You always hear about actors being pigeonholed. This actress can only carry rom coms, not dramas. That actor will forever be cast as a villain. This woman will always be tied to her role in that iconic sitcom so lets make another sitcom about that very situation. While I don’t have the range of classically trained actors, I never thought I would be pigeonholed as myself. Even within Buzzfeed, I had to fight for a role in a scripted series, Colleagues, because the director was worried the audience wouldn’t understand that I was playing a character named Natalie and not Allison. To me, that’s like saying, “We can’t go see Macbeth because that same actor played Hamlet last year and that would be too confusing.” Actors don’t retire after a single role. They’re too vain.
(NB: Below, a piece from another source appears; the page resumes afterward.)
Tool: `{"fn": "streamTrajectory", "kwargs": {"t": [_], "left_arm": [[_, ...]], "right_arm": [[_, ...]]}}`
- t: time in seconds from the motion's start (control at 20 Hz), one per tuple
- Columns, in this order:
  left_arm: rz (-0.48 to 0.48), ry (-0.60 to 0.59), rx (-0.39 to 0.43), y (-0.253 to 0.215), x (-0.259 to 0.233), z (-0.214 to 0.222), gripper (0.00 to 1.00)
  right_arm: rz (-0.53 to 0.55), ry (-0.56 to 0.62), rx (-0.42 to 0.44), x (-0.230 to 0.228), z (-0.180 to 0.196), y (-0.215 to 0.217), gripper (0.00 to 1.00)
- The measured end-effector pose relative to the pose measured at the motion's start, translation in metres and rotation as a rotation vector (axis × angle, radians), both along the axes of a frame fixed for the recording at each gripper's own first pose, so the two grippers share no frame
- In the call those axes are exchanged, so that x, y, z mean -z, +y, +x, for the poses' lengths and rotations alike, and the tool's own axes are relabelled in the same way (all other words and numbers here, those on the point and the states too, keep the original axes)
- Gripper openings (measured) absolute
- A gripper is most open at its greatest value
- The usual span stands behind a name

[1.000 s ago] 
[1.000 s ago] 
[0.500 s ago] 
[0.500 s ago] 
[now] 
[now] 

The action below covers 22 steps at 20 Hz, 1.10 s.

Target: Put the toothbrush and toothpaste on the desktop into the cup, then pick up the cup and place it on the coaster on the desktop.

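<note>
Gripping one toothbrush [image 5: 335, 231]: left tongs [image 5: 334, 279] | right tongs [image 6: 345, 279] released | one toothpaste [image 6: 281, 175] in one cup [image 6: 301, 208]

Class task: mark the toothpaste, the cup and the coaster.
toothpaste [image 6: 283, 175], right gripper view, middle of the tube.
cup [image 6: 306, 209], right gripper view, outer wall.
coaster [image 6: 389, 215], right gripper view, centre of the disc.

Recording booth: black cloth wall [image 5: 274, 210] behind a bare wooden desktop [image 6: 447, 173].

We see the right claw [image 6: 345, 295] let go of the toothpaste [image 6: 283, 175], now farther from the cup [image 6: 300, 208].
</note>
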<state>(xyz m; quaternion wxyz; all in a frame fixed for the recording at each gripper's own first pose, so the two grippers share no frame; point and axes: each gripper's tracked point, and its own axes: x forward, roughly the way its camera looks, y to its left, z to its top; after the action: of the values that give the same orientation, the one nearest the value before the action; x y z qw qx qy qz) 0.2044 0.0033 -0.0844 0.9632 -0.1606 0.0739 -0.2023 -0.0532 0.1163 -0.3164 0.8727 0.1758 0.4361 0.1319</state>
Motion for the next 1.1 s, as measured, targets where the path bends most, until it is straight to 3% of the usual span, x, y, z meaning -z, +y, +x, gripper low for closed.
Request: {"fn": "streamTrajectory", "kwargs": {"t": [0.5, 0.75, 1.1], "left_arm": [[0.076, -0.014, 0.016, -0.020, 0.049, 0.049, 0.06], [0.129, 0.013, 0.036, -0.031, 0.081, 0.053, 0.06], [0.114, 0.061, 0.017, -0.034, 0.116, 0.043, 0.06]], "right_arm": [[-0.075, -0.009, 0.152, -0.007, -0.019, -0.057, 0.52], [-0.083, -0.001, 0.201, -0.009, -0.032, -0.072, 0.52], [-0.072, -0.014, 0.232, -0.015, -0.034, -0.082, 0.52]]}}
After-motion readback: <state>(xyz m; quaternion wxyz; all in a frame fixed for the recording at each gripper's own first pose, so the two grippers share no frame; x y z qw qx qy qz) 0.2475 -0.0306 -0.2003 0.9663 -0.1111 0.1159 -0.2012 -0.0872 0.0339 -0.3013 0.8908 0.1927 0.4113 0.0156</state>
But to explain it that simply is to play dumb. I am not a traditional actor. My character on JBU is not a British clone who needs to save her clone sisters in an unclear country. My “character” is a girl named Allison who looks, sounds and talks just like me. It’s a similar situation to stand up comics. Their onstage persona is a part of them but it’s not the exact same as the person who walks off stage. My difficulty is trying to figure out how to “walk off stage” when my stage is the Internet. My comedy partner has warned me that we are going to be underestimated our entire careers. While I’ve grown to expect that executives and agents won’t understand the value of the Internet or the unmatched passion of its fans, it’s still hard to grapple that a lot of my audience doesn’t know that we are in control of our material. Our videos aren’t some sort of happy accident: they are the result of hard work, sweat, and tears (although more often laughter than tears). I’ve shared so much of myself creatively, I want to share even more without feeling like I am letting people down for not being completely myself all the time. I guess what I’m asking for is an expanded definition of authenticity. Even though many things I’m going to make will not be true to my actual off-screen life, anything I create is still a part of me and it ultimately comes from a place of truth. Except my British accent. That’s just terrible.
P.S. All of my tweets are jokes. It just seems like a good time to clarify that too.